▸ EXTRACTED DATA:
*** Begin section ***

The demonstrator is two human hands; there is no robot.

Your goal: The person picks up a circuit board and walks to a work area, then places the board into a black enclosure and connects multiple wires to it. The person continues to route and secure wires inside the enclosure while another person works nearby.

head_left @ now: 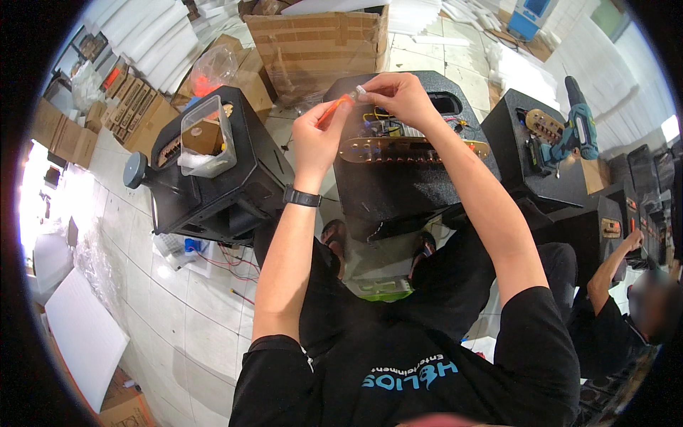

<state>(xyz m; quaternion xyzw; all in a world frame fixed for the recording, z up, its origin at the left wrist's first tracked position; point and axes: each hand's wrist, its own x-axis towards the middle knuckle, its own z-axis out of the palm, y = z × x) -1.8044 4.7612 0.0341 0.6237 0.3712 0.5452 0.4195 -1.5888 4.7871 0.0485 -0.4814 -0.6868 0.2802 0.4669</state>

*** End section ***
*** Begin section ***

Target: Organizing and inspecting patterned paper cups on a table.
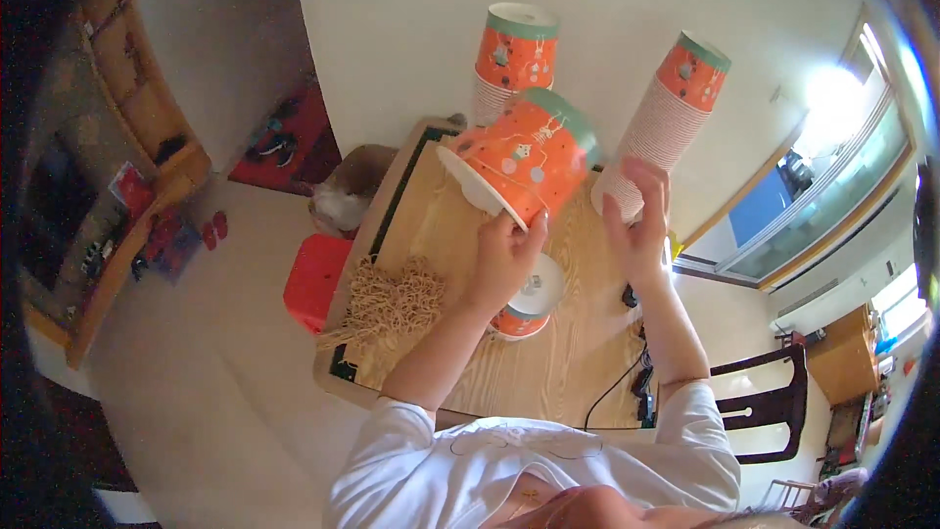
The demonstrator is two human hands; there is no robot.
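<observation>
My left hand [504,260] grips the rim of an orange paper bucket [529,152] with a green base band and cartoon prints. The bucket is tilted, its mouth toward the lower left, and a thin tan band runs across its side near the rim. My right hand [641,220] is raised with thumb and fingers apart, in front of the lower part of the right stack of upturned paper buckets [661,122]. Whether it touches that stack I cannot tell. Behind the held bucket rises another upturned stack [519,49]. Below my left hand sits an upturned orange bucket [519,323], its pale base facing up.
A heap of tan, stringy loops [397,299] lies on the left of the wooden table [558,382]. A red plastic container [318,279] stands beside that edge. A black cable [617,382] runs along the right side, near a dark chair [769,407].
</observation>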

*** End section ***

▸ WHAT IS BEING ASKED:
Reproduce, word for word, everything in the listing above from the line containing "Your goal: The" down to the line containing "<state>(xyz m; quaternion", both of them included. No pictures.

▸ OUTPUT:
Your goal: The person picks up a circuit board and walks to a work area, then places the board into a black enclosure and connects multiple wires to it. The person continues to route and secure wires inside the enclosure while another person works nearby.

head_left @ now: 

<state>(xyz m; quaternion xyzw; all in a world frame fixed for the recording, z up, its origin at the left wrist's first tracked position; point and axes: each hand's wrist, its own x-axis towards the middle knuckle, its own z-axis out of the palm, y = z × x) -1.8044 4.7612 0.0341 0.6237 0.3712 0.5452 0.4195 -1.5888 4.7871 0.0485 -0.4814 -0.6868 0.2802 0.4669</state>

An answer has been given, and the exercise is complete.